A lot of people are uncomfortable reading the book of psalms. Not all of the psalms, but a lot of them. For example, everyone likes the 23rd psalm, “The Lord is my shepherd.” It is comforting to think of God that way, as a shepherd, and a good number of the psalms are psalms of comfort, or of quiet confidence, or of happiness, even occasionally some good advice.
But many of the psalms are desperate. The largest group of them, in fact, are lamentations. They are songs about things that have been lost, about an empire that seems to have gone to pieces, of enemies that are on every side laughing at our plans and ambitions, sniggering at the way things have turned out, and most of all, about a God who seems to have become absent just when he was needed the most. The people who wrote these psalms were in dire straits, they felt cheated, and they were angry: angry at the triumph of evil over good, sometimes angry that a God who said he would always be there wasn’t there. “Lord, how long will you look on?” they say. “Remember your promises. I am sorely in need, my heart is pierced within me.” Sometimes the people in the psalms sound so angry that their emotions seem almost primitive; and we think maybe we should have outgrown that kind of anger the same way we no longer sacrifice pigeons and goats, that it’s somehow not even Christian. And yet, these psalms were Jesus’s prayers, the prayers he prayed, and today we hear one of the reasons why.
“If you had been here, my brother would not have died.” This is what’s said to Jesus by both Mary and Martha as soon as they see him, and it is a line that could have come right out of one of these psalms. Sometimes it’s interpreted as if they are telling Jesus something in quiet confidence, professing their faith in him, in what he could have done. I have always heard it differently, heard it more as if they are angry, resentful, knowing that this close friend of the family didn’t make much of an effort to get there. It is as if they knew that Jesus deliberately stayed away until Lazarus had been dead four days, as he comes right out and says to the disciples, and he stays away for all that time, with Lazarus dead, just to prove a point. What point? Why did you put us through this misery, just so you could heal us afterwards? What kind of a God does that?

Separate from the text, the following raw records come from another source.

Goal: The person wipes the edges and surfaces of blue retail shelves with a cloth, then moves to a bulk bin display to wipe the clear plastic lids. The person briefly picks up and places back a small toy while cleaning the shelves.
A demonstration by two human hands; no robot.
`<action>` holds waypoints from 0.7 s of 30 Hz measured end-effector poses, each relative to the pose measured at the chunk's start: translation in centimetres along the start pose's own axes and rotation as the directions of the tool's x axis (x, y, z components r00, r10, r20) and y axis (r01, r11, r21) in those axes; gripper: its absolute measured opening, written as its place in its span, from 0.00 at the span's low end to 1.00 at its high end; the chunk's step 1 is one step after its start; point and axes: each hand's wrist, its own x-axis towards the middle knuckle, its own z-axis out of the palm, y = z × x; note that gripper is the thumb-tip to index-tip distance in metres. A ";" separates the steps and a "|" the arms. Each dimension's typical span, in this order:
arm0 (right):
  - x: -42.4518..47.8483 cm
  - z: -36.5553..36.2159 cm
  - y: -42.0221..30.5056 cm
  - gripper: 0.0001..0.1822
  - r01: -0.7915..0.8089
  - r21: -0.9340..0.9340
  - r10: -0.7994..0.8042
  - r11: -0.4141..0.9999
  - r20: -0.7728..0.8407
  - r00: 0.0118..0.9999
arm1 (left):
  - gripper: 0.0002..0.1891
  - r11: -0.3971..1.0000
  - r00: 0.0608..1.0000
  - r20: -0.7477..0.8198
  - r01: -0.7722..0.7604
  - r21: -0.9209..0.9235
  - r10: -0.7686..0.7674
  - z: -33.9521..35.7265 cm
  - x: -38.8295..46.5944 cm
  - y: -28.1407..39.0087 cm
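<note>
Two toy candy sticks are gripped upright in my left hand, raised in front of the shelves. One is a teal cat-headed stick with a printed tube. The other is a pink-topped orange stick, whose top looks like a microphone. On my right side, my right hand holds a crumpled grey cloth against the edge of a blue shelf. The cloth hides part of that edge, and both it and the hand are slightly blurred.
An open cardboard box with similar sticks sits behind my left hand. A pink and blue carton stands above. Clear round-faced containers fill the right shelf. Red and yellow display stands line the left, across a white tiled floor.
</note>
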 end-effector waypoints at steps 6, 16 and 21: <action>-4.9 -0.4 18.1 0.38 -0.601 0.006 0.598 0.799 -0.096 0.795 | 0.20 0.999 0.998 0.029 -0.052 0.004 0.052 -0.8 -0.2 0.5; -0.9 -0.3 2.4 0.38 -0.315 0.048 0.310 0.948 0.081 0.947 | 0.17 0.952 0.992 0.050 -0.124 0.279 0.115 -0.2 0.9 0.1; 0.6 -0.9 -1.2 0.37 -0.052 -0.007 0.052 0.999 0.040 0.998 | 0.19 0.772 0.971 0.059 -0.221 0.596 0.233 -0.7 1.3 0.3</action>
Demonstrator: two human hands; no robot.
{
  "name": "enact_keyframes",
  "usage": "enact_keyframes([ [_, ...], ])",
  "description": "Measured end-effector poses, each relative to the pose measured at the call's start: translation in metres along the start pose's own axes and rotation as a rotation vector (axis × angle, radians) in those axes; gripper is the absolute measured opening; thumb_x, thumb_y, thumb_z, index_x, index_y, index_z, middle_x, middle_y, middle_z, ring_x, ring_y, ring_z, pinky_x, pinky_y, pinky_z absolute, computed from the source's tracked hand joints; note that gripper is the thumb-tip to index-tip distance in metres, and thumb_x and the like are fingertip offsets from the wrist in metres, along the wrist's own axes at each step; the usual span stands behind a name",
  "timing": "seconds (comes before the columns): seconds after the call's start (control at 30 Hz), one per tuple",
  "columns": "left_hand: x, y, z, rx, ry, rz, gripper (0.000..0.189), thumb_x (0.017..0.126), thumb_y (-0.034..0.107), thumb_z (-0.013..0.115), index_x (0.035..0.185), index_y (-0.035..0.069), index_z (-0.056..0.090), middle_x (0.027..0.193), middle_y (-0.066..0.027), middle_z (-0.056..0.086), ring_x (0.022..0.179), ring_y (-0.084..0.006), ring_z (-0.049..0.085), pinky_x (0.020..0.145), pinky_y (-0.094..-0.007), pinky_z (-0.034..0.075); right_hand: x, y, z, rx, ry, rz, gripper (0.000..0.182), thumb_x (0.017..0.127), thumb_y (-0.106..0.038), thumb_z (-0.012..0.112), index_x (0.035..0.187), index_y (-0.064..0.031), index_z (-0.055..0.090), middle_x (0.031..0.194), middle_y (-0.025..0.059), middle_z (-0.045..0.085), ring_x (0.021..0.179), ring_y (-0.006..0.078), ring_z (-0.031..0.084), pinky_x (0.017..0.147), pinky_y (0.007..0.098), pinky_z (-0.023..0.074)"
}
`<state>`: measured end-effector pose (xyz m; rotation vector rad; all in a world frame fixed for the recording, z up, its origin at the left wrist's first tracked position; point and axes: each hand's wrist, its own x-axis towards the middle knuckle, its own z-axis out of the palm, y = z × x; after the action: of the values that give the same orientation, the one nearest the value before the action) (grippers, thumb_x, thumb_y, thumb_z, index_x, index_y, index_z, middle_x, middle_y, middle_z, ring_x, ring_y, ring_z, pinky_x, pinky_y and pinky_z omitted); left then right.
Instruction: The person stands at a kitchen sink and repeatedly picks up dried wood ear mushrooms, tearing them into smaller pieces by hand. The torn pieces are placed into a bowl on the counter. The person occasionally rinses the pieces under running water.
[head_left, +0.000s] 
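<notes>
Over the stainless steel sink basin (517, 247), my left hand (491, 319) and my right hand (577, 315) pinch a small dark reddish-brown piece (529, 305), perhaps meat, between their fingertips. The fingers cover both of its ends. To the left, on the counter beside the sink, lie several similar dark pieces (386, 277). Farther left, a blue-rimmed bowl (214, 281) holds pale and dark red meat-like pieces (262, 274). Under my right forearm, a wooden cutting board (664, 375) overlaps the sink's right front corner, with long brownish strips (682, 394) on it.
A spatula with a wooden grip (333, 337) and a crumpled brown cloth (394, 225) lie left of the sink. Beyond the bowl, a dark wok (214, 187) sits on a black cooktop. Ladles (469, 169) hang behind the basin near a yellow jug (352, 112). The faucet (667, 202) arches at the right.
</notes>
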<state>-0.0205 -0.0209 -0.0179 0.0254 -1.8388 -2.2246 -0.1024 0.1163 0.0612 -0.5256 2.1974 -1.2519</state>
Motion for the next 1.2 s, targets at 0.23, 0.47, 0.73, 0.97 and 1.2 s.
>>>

Prayer is an intensely personal thing. You don’t need to pray the book of psalms to pray, or even any kind of a book at all. But the gospel today does tell us something about whatever it is we say to God, and also about all those psalms that are filled with complaint and frustration and anger. It is that God expects, even demands, that all that be part of our prayer, too. We sometimes feel as if all our prayers have to be acceptable, cleaned up, telling God that surely God knows best. It’s true; God does. But we can also confront God head-on with all the contradictions that we feel deep down inside us. Telling God what we need God to do, right now, what we need, what God has to do to keep his promises, is just as much a part of prayer as praising and giving thanks. “If you had been here, if you were real, my brother would not have died.” God can take hearing it; people have been saying it for thousands of years. In this gospel, we also find out something about how he answers.
Before Jesus calls Lazarus out of that tomb, the gospel says that he was deeply moved by the suffering he saw in Lazarus’s family, some translations say that a loud groaning and wailing came from within him, as if all of a sudden, the pain they felt became clear to him, he saw it, felt it, and it became his pain. When we suffer and complain to God, when God sees the suffering that we undergo, the confusion, the depression, when God sees people and countries figuring out how to destroy one another, God groans out loud out of intense love for us, whether we know it or not. We never know how or when or how many days after we most hoped to see God the answer will show up, or why God insists on death before rebirth. But the answer is always to take something that has been given up for dead and bring it out, in a new life that is not at all what anyone expected.